Overall, Argentina’s export orientation generated a national economy dominated by Buenos Aires and highly dependent on European investors and markets, a highly skewed landowning structure, and a vast and politically disfranchised urban working class that would play a key role in the country’s 20th-century history.
Elsewhere in Latin America
In the late 19th century, the skyrocketing European and North American demand for industrial minerals such as copper, lead, zinc, and tin generated similar processes in Bolivia, northern Mexico, Chile, and elsewhere.
In Bolivia, the expansion of tin mining after 1890 came to be dominated by a handful of oligarchic families, while the mostly indigenous tin miners earned the equivalent of pennies per day while working in exceedingly dangerous conditions, many dying prematurely from silicosis and other debilitating pulmonary diseases. By 1913 tin composed more than 70 percent of Bolivian exports.
The vast bulk of the proceeds from tin exports went into lavish consumption by the political elite and very little into education, public health, or other government services, while the country’s indigenous majority remained mired in abject poverty.
In northern Mexico, the years preceding the Mexican Revolution saw the rapid development of silver, lead, copper, gold, zinc, and tin mines owned by German, French, and U.S. investors, including the Guggenheim family, which had extensive investments in mining across large parts of northern Mexico (as well as Chile and elsewhere), and U.S. Colonel William Green, owner of the Cananea Consolidated Copper Company and the so-called “copper king of Sonora.”
The mining boom sparked the formation of an economically exploited and politically oppressed working class in northern Mexico that would fill the ranks of rebel chieftain Pancho Villa’s revolutionary armies and play a key role in the Mexican Revolution.

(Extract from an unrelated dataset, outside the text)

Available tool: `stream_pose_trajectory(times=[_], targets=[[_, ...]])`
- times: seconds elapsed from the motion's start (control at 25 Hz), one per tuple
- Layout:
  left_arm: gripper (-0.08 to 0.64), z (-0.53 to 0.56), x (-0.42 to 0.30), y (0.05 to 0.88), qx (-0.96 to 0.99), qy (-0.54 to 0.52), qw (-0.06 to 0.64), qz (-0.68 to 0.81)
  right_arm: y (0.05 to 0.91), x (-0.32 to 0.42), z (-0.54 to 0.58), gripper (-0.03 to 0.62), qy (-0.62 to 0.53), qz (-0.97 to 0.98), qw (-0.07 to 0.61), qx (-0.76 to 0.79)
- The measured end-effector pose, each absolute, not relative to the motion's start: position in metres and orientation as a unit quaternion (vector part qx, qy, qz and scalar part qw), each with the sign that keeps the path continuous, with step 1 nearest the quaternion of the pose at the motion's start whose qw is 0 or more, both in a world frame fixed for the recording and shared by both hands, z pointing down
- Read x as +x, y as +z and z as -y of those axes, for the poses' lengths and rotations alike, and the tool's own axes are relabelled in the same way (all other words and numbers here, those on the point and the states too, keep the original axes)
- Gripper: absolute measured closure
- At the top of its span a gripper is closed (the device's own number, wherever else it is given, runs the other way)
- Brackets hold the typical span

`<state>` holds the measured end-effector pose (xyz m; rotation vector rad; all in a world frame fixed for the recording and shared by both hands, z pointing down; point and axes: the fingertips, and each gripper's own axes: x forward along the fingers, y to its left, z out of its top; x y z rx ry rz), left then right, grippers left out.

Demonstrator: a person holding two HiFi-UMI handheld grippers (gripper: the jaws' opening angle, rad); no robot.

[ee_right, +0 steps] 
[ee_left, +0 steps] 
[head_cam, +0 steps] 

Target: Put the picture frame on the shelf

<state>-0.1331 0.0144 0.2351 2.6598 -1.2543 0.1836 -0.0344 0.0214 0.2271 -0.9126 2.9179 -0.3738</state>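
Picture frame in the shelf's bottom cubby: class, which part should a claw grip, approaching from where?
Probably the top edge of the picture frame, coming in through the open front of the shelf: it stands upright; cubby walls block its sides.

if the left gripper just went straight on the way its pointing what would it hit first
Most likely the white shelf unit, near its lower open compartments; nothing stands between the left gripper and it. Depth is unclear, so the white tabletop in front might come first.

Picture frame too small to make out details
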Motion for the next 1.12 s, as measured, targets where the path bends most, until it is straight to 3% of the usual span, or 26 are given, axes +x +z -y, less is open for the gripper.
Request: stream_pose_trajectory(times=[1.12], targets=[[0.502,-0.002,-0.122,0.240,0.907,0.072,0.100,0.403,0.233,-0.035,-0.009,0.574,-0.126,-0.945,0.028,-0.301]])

The banana boom along the Atlantic littorals of Guatemala, Honduras, Costa Rica, Panama, and elsewhere in the Caribbean from the late 1890s generated similar processes. Like Peru’s guano, Chile’s nitrates and copper, and Mexico’s silver and lead, the Caribbean banana industry formed economic enclaves within various national economies, oriented almost exclusively toward overseas markets and generating weak economic linkages to the national economies of host countries. As elsewhere, domestic industry faltered as national economies became geared overwhelmingly toward production for export.

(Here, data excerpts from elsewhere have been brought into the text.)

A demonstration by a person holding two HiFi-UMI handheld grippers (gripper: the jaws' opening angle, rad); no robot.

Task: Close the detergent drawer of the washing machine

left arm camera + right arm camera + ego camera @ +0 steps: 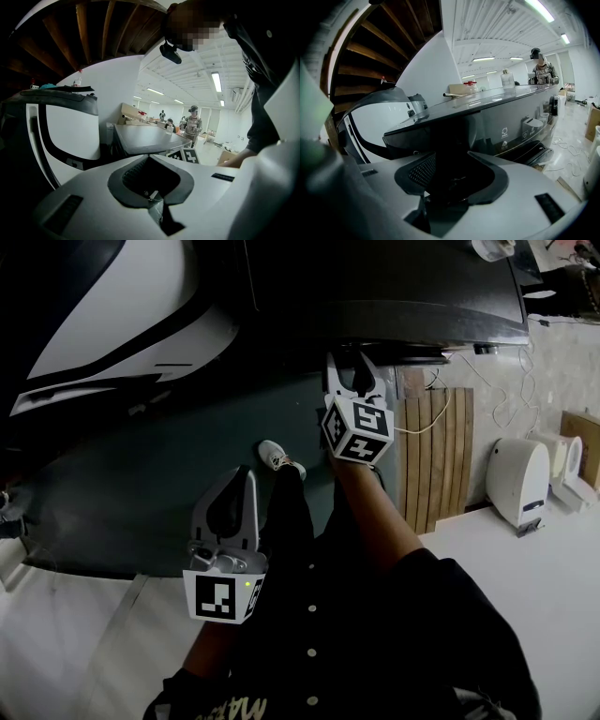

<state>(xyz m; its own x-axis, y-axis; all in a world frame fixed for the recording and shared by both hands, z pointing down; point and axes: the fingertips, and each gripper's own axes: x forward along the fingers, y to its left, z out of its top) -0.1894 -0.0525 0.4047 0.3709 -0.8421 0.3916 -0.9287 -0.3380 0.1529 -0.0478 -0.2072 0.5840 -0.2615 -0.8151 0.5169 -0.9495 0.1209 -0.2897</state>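
Detergent drawer (412, 354) lies at the released right tongs' (352, 362) tips, well apart from the clenched, empty left tongs (240, 474).

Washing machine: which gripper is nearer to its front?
Right. The right gripper is up at the front edge of the washing machine; the left gripper hangs back, well apart from it.

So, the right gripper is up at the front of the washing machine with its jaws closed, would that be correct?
Not quite. The right gripper is indeed up at the front of the washing machine, but its jaws stand apart, not closed. The right gripper view shows the gap between them.
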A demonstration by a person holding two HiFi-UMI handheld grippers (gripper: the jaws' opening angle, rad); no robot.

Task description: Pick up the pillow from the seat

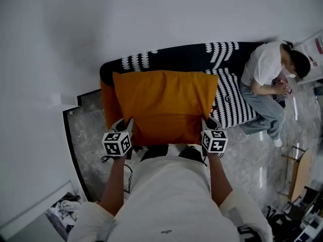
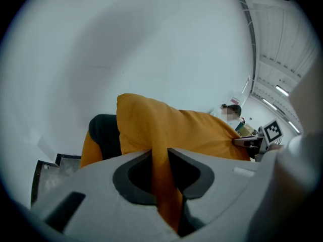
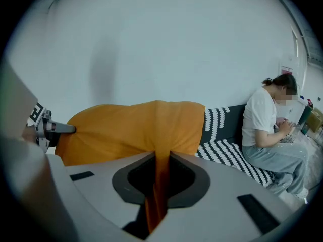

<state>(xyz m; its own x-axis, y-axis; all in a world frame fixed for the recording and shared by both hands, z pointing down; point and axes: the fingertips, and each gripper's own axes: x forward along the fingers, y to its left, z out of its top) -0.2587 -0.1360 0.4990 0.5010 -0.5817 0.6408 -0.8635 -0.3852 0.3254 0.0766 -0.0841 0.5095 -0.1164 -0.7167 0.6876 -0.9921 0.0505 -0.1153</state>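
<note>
Head view: pillow held up over sofa seat, btwn left gripper & right gripper. Left gripper view: fingers clenched on a thin edge fold only, so fabric may slip out. Right gripper view: same thin pinch; if one side goes, pillow prob swings twd the seated person

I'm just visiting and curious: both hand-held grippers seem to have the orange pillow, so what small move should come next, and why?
Probably keep both clamped and raise the pillow a little higher. The left hand-held gripper and right hand-held gripper each pinch a corner, and it hangs close to the patterned sofa.
</note>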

In the 20th century, this historic dependence on exports continued to play a major role in economic, political, social, and cultural life across the southern parts of the hemisphere. Over the past decades, scholarly investigations into Latin America’s export orientation, and the varied effects of export economies in specific instances, have spawned a vast literature.
Debates continue to rage regarding whether this export orientation has generated genuine economic development, or, conversely, has actively helped to create the region’s poverty and underdevelopment.